FPÖ mit aggressiven Wahlkampf
Wahl in Wien erster großer Test für Bundeskoalition

Mit der Landtagswahl in Wien am Sonntag hat für die Mitte-Rechts-Regierung aus Volkspartei ÖVP und rechtspopulistischer Freiheitlicher Partei FPÖ die erste große Testwahl stattgefunden. Rund 1,1 Mill. Bürger waren zur Stimmabgabe aufgerufen - das entspricht etwa einem Sechstel der Wahlberechtigten im Land.

rtr WIEN. Bei den ersten beiden Landtagswahlen in den 13 Monaten Amtszeit der Bundeskoalition musste die FPÖ Verluste hinnehmen. In Wien führte die FPÖ unter starker Beteiligung ihres früheren Chefs Jörg Haider einen aggressiven Wahlkampf mit den Themen Zuwanderung, Kriminalität und Drogen.

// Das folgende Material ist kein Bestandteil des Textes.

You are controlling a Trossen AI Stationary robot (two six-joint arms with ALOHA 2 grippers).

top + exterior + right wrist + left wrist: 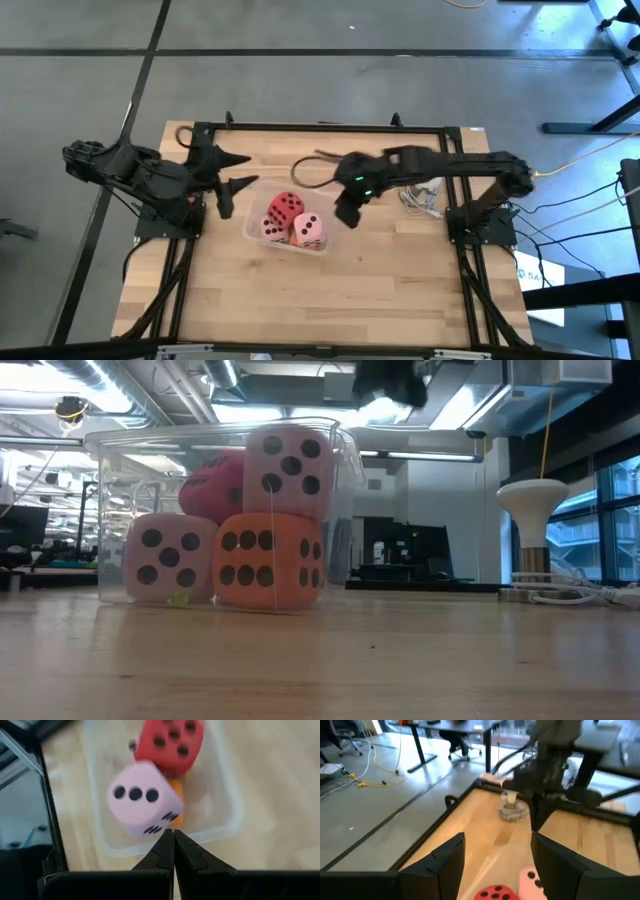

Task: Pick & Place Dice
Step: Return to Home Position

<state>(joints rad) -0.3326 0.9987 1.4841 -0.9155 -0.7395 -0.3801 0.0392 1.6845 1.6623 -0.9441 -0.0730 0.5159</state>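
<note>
Four soft cube dice sit in the clear plastic tub (110,480): red die (212,488), orange die (268,560), low pink die (168,558), top pink die (290,470). Right gripper (173,832) hovers beside the tub, fingers pressed together, empty. Left gripper (497,837) spread wide, empty, near the tub's other side.

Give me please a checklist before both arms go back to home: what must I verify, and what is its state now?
1. Four dice inside the tub: ok.
2. Right arm, jaws shut and empty: ok.
3. Left arm, jaws open and empty: ok.
4. Right arm's jaws above the tub rim, clear of it: ok.
5. Left arm's jaws apart from the tub wall: cannot tell; they lie close beside it.
6. Top pink die resting steady on the stack: cannot tell.
</note>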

Mit Spannung wurde das Ergebnis der Grünen erwartet. Schneiden sie gut ab, könnte es zum ersten Bündnis von Rot-Grün in Österreich kommen.

Die Sozialdemokraten der SPÖ regieren im "roten Wien" seit 1945. Ihr Stimmenanteil wurde von Wahlforschern diesmal auf über 40 % eingeschätzt. Der Abstand zur zweitstärksten politischen Kraft, der FPÖ, dürfte sich danach eher vergrößern. Die FPÖ hatte bei der Wahl 1996 rund 28 % der Stimmen erhalten. Nach Schlappen bei den Landtagswahlen in der Steiermark und im Burgenland ließen Umfragen auch in Wien keinen Zuwachs für die FPÖ erwarten.

Die SPÖ hatte bei der letzten Wahl den Verlust der absoluten Mehrheit in Wien zu verkraften. Die auf knapp 39 % abgesackte Partei ging damals eine Koalition mit der ÖVP ein, die mit einem Stimmenanteil von rund 15 % auch auf das schlechteste Ergebnis ihrer Geschichte abgestürzt war.

Erstes rot-grünes Bündnis in Österreich möglich

Diesmal hat Bürgermeister Michael Häupl (SPÖ) voraussichtlich auch die Option einer Koalition mit den Grünen. Damit könnte die Strategie der Bundespartei SPÖ gestützt werden, aus der Opposition wieder auf die Regierungsbank zurückzukehren. Wien ist als Stadtstaat mit rund 1,6 Mill. Einwohnern das bevölkerungsreichste Bundesland Österreichs. Eine Regierung von Rot-Grün in Wien könnte sich maßgeblich auf die Entscheidung der Wähler bei der Parlamentswahl in rund drei Jahren auswirken.

Die Grünen durften Umfragen zufolge auf starke Gewinne auf bis zu 15 % der Stimmen (1996: knapp acht Prozent) hoffen. Es gab jedoch Anzeichen dafür, dass die Wiener SPÖ eher an der erprobten Verbindung mit der ÖVP festhalten will, als die Grünen in die Regierung zu holen. SPÖ und ÖVP hatten in der Bundespolitik bis Anfang 2000 auch mehr als ein Jahrzehnt in einer Koalition regiert.

Auch wenn noch offen ist, wie die künftige Wiener Regierung aussehen wird, scheint dennoch sicher, dass die FPÖ an ihr nicht beteiligt sein wird. ÖVP und FPÖ konnten nicht davon ausgehen, gemeinsam genug Stimmen zu erhalten, um eine Mehrheit zu bilden. Die Wiener SPÖ hat ihrerseits eine Koalition mit der FPÖ ausgeschlossen. Die Partei stehe für die "Abschottung Österreichs, Ausgrenzung von Ausländern, Antisemitismus und kulturelle Einengung", sagte Bürgermeister Häupl in einem Interview.